WR: Yeah We work closely with a lot, actually, you know, I think I think time will tell, but what I can say is our first party partners that we work with on those services, have been awesome to work with they’ve been very professional. They’ve like always treated us with respect and really been a joy to work with them. And we’d like to do more with them. I know, I mean, change is always difficult. What I’d say is part of the reason the industry feels so mature.
It is because the distribution mechanisms of this industry are very mature and I don’t know if subscription services are the answer. But I like anything that keeps distribution mechanisms fresh. I think in that you hopefully in the long run, have the ability to bring out new IP and take more risks and take some flyers. Do really innovative cool things. The distribution side of the business probably needs to shake up and it’s probably not one thing, but I hope his subscription services can help shake that up a little bit.
DN: To really finish up, you mentioned taking risks. Do you think there will be any chance Atari will ever make really a new console?
WR: What? we got this guy right here (points to the new Pac-Man Classic console) when you’re talking? No, I’m kidding. You mean like a modern console to compete with Sony and Nintendo?
DN: Not necessarily compete, but like, really a new model with a new name. Whether it is for modern gaming or just directed toward retro, but something really new.
WR: We made a modern console with the Atari VCS, about 4 years ago, what maybe 5 years ago now and unfortunately, there just wasn’t really the space in the market. I never say never, we love retro, we’re doing things like, could there be a space for something in the retro space, so I think there are great options in the retro space like Polymega, that already exist. We will probably on our hardware side really stick to what we’re good at for now, at the very least. Which is, we call it the plus ecosystem, but the 2600+, 7800+ maybe we’ll expand that ecosystem a little bit more.

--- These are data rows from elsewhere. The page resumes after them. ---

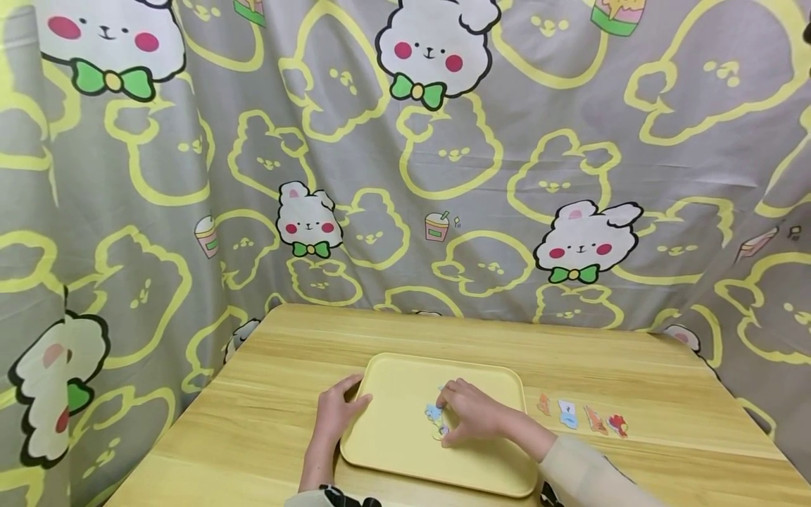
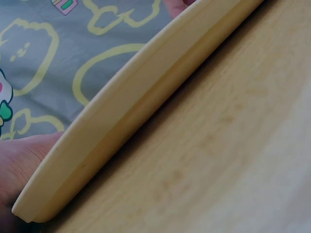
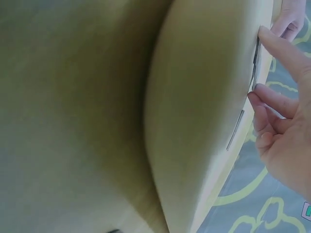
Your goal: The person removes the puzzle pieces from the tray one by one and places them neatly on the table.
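Pieces (image 1: pixel 434 412) lie on the tray (image 1: pixel 393 417), lower centre; the right hand (image 1: pixel 472 410) holds them at opposite edges with half-spread fingers. Work looks part done: four spares (image 1: pixel 568 414) lie on the worktop (image 1: pixel 684 394), lower right. The left hand (image 1: pixel 334 415) pinches the tray's rim.

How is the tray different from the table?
The tray is smaller, and the table is bigger and stretches out past it. The tray is plain pale yellow, but the table has streaky wood grain. The tray's edge stands up all around, while the table's top is flat. Both look yellowish, and both have colourful pieces lying on them.
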The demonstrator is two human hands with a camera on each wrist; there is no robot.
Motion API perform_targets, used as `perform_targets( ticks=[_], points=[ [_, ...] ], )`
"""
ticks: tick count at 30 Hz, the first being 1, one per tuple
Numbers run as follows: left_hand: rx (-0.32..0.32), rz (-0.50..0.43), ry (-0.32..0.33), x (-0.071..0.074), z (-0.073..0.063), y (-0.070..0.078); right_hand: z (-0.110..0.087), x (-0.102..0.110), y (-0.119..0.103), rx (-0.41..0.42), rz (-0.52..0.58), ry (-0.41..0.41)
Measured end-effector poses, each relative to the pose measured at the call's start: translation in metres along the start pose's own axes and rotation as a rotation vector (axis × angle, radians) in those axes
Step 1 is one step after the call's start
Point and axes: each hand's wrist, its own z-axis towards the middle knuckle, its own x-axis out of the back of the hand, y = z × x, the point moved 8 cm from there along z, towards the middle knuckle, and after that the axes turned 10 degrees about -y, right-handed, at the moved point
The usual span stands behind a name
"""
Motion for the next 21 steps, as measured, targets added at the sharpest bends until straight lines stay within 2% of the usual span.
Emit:
perform_targets(
  ticks=[8, 21],
  points=[
    [0.016, 0.013, 0.006, 0.0, 0.0, 0.0, -0.005, 0.001, -0.001, 0.027, 0.057, 0.038],
    [0.022, 0.014, 0.008, 0.0, 0.001, 0.0, -0.014, 0.007, 0.003, 0.097, 0.389, 0.127]
  ],
)
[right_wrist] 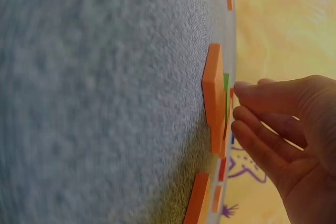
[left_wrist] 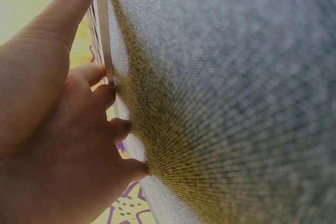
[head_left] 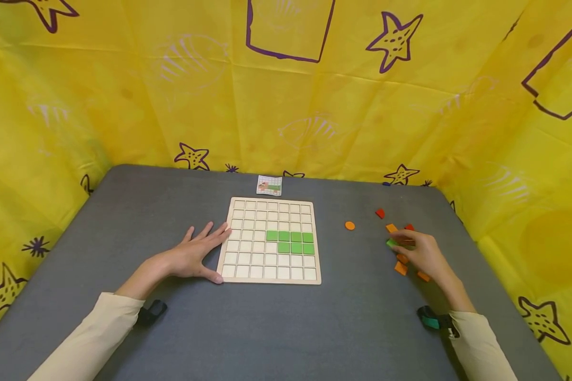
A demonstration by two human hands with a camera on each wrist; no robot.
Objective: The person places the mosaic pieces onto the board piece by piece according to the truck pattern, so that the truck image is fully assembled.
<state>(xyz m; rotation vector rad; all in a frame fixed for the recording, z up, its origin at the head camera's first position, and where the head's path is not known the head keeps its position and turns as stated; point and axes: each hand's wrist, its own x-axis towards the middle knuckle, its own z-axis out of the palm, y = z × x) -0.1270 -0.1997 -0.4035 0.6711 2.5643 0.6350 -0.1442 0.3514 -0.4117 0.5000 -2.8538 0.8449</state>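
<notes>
A pale wooden grid board (head_left: 269, 280) lies on the table, with several green square tiles (head_left: 296, 236) set in two rows at its right side. My left hand (head_left: 195, 256) spreads its fingers along the board's left edge, thumb at the lower corner and fingertips at the rim. On the right, my right hand (head_left: 421, 254) reaches over a scatter of small pieces, its thumb and fingers slightly apart. Just by those fingertips sits a green piece (head_left: 391, 243). In the right wrist view the green piece (right_wrist: 226, 82) shows partly behind an orange piece (right_wrist: 212, 82), with the fingertips just above.
Several orange pieces (head_left: 401, 268) and red pieces (head_left: 380, 213) surround the right hand. An orange disc (head_left: 350, 225) lies between board and pile. Behind the board is a small picture card (head_left: 269, 186). A yellow patterned cloth (head_left: 286, 95) hangs around the grey table (head_left: 286, 328).
</notes>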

But we love, we love taking what people had viewed in the past as uh, dead consoles or dead ecosystems and bring life back to them. I mean, people have been making the Atari 2600 games, really non-stop since the the console officially ended, but bringing it back officially, brings light to a lot of those creators and it shows that there still is a place for building within these predefined architectures. That sometimes doing that actually opens up creativity like work, you see that all the time in our working within predefined restraints and constraints actually expands the creative outlet that comes out of it, and I think that’s probably the hardware we’ll focus on for now, but never say, never right.